FCA claims, of course, can be brought by the U.S. Department of Justice. 31 U.S.C. § 3730(a). When DOJ declines to initiate an action, claims can also be brought by certain private parties in the name of the United States—that is, by “relators,” who are often former employees or other whistleblowers. 31 U.S.C. § 3730(b). In the latter circumstance, DOJ can intervene at any juncture, and in all events, the lion’s share of the proceeds from a prevailing FCA lawsuit go to the United States (though the relator can recover up to 30% of the damages as well as costs). 31 U.S.C. § 3730(b)–(d).
All parties agree that regardless of who initiates an FCA civil action—DOJ or a private relator—at a minimum, the six-year limitations period of 31 U.S.C. § 3731(b)(1) applies. Likewise, all parties agree that if DOJ brings an FCA claim, then the limitations period may be extended to up to ten years post-violation under 31 U.S.C. § 3731(b)(2), if late discovery of the violation does not enable compliance with the six-year rule. But is the extension (or “equitable tolling”) provision of subpart (b)(2) available to a private relator who brings a claim without the involvement or intervention of DOJ? The Courts of Appeal have split on this question, with the Fourth and Tenth Circuits having previously held that subpart (b)(2) applies only when DOJ initiates or intervenes in a suit, and the Eleventh Circuit in Cochise Consultancy holding that (b)(2) applies also to relator-initiated suits when DOJ has not intervened.

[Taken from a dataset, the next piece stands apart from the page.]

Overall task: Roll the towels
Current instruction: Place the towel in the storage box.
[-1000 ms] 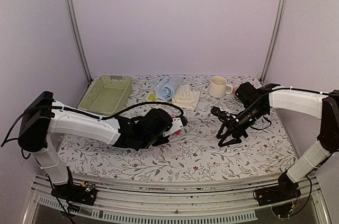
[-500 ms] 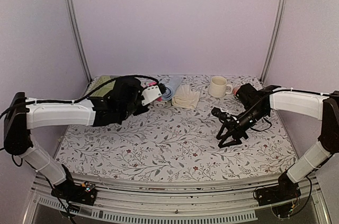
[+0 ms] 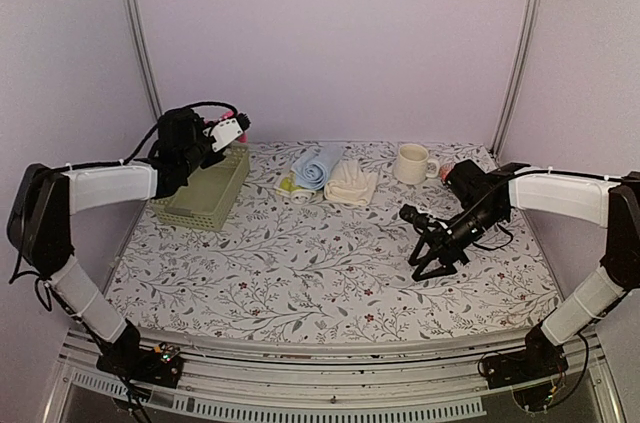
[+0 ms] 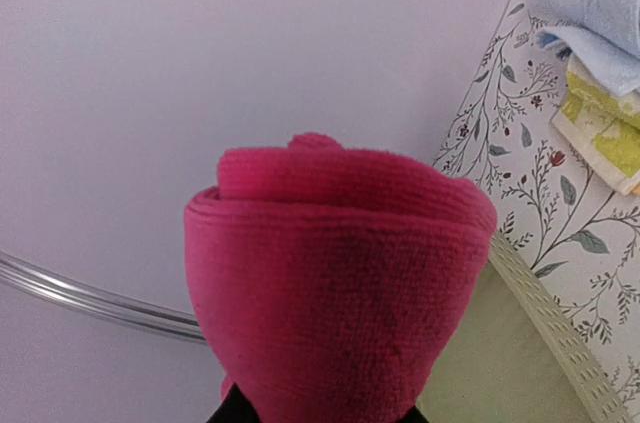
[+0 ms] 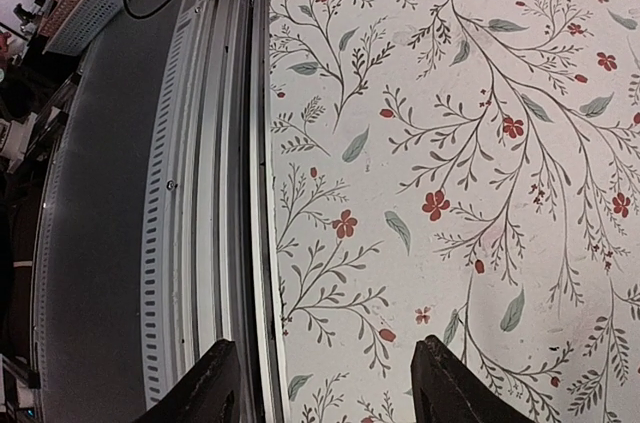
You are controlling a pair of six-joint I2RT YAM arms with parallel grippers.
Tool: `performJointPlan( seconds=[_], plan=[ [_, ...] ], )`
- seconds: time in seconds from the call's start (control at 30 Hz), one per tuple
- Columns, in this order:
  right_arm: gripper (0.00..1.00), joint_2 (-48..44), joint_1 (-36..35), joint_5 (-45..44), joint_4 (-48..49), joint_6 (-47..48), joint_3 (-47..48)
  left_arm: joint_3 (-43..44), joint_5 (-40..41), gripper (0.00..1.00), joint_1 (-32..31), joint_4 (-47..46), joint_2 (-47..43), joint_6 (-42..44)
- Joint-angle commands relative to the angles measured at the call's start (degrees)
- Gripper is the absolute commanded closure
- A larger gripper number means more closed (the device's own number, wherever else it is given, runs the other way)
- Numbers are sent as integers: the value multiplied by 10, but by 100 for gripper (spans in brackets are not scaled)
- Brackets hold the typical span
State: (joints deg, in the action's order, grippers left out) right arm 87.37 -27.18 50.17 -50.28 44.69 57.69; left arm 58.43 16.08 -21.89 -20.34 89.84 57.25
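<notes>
The left tool (image 3: 225,130) squeezes the rolled pink towel (image 4: 340,273) high over the basket (image 3: 190,215). If the grip slips, the roll may fall and come undone. The right tool (image 3: 432,261) is spread wide with nothing in it, low over the surface (image 3: 300,273). I count 4 towels: the pink one, 1 blue towel (image 3: 318,165), 1 cream towel (image 3: 350,183) and 1 yellow-green towel (image 3: 290,184). There is also 1 basket and 1 mug (image 3: 410,163).

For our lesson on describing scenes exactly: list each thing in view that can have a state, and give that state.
Pink towel: rolled, held aloft near the basket.
Light blue towel: looks rolled.
Cream towel: loosely bundled.
Yellow-green towel: folded flat, partly under the light blue one.
Basket: upright, visible part empty.
Mug: upright.
Left gripper: fingers shut on the pink towel.
Right gripper: fingers open, empty.
</notes>
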Motion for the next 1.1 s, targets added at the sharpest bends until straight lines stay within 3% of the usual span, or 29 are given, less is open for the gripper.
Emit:
performJointPlan(
  seconds=[0.0,0.2,0.37,0.8,1.07],
  plan=[
    [39,-4,6,17,6,-1,-8,47,-97,100,69,-69,67,28],
    [39,28,9,20,2,-1,-6,121,-190,100,141,-91,180,30],
    [39,54,11,17,1,-2,-5,183,-234,100,160,-84,272,53],
    [39,105,18,23,-12,7,10,193,-250,100,178,-116,365,72],
    [39,131,19,34,-19,8,9,276,-312,98,209,-76,437,97]
  ],
)
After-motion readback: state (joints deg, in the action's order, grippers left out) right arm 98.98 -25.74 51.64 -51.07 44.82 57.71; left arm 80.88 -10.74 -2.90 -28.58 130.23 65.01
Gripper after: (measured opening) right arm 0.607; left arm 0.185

Though there is inherent peril in reading Supreme Court tea leaves, the justices’ questions at the Cochise Consultancy oral argument suggest that the Court is inclined to adopt the Eleventh Circuit view. Put another way, virtually every Supreme Court justice seems sympathetic to the view that the 31 U.S.C. § 3731(b)(2) equitable tolling provision—allowing as much as ten years for the filing of an FCA suit—should be available for private relators as well as for DOJ.
Cochise Consultancy seems tailor-made to test the applicability of Section 3731(b)(2). Cochise is a security services firm and government subcontractor that performed work on a Department of Defense contract in Iraq and Afghanistan, deactivating munitions and performing related services in 2006–07. The relator, Billy Joe Hunt, a former employee of Cochise’s affiliate, alleged that the contract was secured corruptly through a series of bribes and misrepresentations in 2006. But Hunt did not file his FCA claim until late 2013, well more than six years after the alleged misconduct. (Cochise’s opening Supreme Court brief mentions, tantalizingly, that Hunt was in prison during the interim years for “his role in a separate kickback scheme.”) DOJ declined to file suit or to intervene in this case, and so the defendants moved to dismiss the action as barred under Section 3731(b)(1)’s six-year statute of limitations.
Hunt conceded that his claims would be barred under Section 3731(b)(1), but he urged the trial court to sustain them under subpart (b)(2). In the absence of Eleventh Circuit precedent, the U.S. District Court for the Northern District of Alabama followed the Fourth and Tenth Circuit rule, deemed Section 3731(b)(2) unavailable to a private relator such as Hunt, and dismissed Hunt’s claims. However, the Eleventh Circuit reversed, holding that the District Court’s restrictive interpretation of subpart (b)(2) had no basis in the text of the statute.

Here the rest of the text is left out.